▶ _Exercise_: This exercise calls for every line of the data below with the string "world" in it.

▶ _Data provided_:
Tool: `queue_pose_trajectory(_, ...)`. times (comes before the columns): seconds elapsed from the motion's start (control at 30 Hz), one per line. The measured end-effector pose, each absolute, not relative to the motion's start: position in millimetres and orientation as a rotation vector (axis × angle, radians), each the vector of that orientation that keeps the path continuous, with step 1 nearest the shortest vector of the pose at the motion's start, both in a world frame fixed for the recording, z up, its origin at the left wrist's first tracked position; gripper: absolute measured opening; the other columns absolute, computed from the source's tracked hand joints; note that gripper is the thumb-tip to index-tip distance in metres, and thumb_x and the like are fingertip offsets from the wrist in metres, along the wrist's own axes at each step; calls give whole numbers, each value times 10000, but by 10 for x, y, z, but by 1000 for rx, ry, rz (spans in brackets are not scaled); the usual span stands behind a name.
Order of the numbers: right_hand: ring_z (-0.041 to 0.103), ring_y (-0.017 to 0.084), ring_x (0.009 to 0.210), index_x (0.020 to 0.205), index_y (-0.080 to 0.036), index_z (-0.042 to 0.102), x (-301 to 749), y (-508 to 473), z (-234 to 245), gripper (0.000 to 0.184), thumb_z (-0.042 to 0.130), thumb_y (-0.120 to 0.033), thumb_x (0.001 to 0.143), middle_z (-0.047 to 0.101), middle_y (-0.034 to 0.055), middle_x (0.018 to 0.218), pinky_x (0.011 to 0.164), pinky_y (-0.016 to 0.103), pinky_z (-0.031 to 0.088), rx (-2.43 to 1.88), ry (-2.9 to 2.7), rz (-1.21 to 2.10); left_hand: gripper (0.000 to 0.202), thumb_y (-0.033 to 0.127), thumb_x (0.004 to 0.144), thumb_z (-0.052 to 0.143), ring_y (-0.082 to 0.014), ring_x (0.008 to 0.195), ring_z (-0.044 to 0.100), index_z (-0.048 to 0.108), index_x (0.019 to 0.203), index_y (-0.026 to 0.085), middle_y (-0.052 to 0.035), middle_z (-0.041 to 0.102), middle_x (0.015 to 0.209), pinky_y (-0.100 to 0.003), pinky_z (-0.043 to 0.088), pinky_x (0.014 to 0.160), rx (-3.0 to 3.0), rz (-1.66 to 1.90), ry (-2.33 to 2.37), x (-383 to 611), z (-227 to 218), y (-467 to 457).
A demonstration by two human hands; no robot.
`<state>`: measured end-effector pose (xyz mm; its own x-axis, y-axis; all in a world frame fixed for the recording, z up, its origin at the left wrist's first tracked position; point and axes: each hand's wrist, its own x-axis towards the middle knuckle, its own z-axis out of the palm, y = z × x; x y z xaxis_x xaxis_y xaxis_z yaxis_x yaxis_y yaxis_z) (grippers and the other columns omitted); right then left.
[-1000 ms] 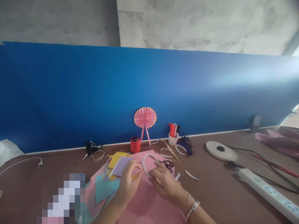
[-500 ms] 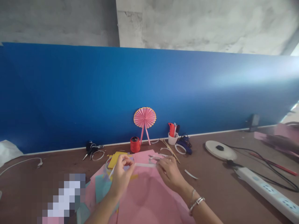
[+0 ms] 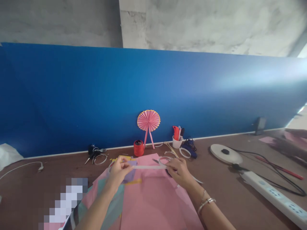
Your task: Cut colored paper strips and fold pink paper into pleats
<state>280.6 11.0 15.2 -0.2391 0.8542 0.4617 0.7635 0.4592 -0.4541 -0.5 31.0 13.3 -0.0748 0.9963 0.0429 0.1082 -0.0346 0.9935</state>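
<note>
A narrow strip of white tape (image 3: 148,167) is stretched level between my two hands, above the pink paper. My left hand (image 3: 120,169) pinches its left end, beside purple paper (image 3: 129,174) and yellow paper (image 3: 119,158). At the strip's right end, my right hand (image 3: 178,171) grips it with fingers closed. Just behind that hand lies a white ring (image 3: 165,158), with a thin pointed dark tip showing at its left. Pink sheets (image 3: 153,201) are spread beneath both hands, and teal paper (image 3: 107,195) lies under my left forearm.
A pleated pink paper fan (image 3: 148,120) leans on the blue partition, beside a red pot (image 3: 138,148). Further right are a white cup (image 3: 177,142) of tools, a round white pad (image 3: 225,154) and a power strip (image 3: 275,195). Keys (image 3: 92,153) lie left.
My hands have moved apart, so a longer length of the white strip shows between them. The left hand shifted left and the right hand shifted right.
</note>
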Motion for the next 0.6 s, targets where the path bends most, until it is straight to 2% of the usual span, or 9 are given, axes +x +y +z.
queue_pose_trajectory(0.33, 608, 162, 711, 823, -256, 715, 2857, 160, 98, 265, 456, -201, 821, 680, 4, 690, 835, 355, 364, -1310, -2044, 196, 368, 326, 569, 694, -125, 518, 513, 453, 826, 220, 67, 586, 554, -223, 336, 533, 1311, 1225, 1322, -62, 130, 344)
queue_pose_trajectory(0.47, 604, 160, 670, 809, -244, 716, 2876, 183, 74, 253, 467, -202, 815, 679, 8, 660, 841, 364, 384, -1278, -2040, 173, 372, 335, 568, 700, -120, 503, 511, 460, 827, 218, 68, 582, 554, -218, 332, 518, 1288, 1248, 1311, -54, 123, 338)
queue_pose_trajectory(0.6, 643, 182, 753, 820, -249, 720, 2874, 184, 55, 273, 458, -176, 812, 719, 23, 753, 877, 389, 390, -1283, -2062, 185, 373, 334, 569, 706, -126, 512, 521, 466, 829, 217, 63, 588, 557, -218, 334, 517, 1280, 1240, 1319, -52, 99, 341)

▶ _Result_:
Tool: `queue_pose_trajectory(_, ...)`. times (comes before the columns): seconds elapsed from the motion's start (control at 30 Hz), one per line. The measured end-effector pose, each absolute, not relative to the motion's start: position in millimetres and orientation as a rotation vector (axis × angle, radians), each the vector of that orientation that keeps the path continuous, with step 1 nearest the shortest vector of the pose at the motion's start, both in a world frame fixed for the recording, z up, its origin at the left wrist's first tracked position; gripper: absolute measured opening; the other columns absolute, computed from the source's tracked hand joints; note that gripper is the thumb-tip to index-tip distance in metres, and thumb_x and the like are fingertip offsets from the wrist in metres, along the wrist's own axes at each step; calls give whole numbers, each value times 10000, but by 10 for x, y, z, but by 1000 for rx, ry, rz (spans in brackets are not scaled); the usual span stands behind a name.
`<state>`: measured end-effector pose (xyz mm; its own x-axis, y-axis; all in a world frame fixed for the recording, z up, its origin at the left wrist's first tracked position; point and axes: each hand's wrist, its own x-axis towards the middle knuckle, its own z-axis out of the palm, y = z × x; x y z xaxis_x xaxis_y xaxis_z yaxis_x yaxis_y yaxis_z) (grippers and the other columns omitted); right then left.

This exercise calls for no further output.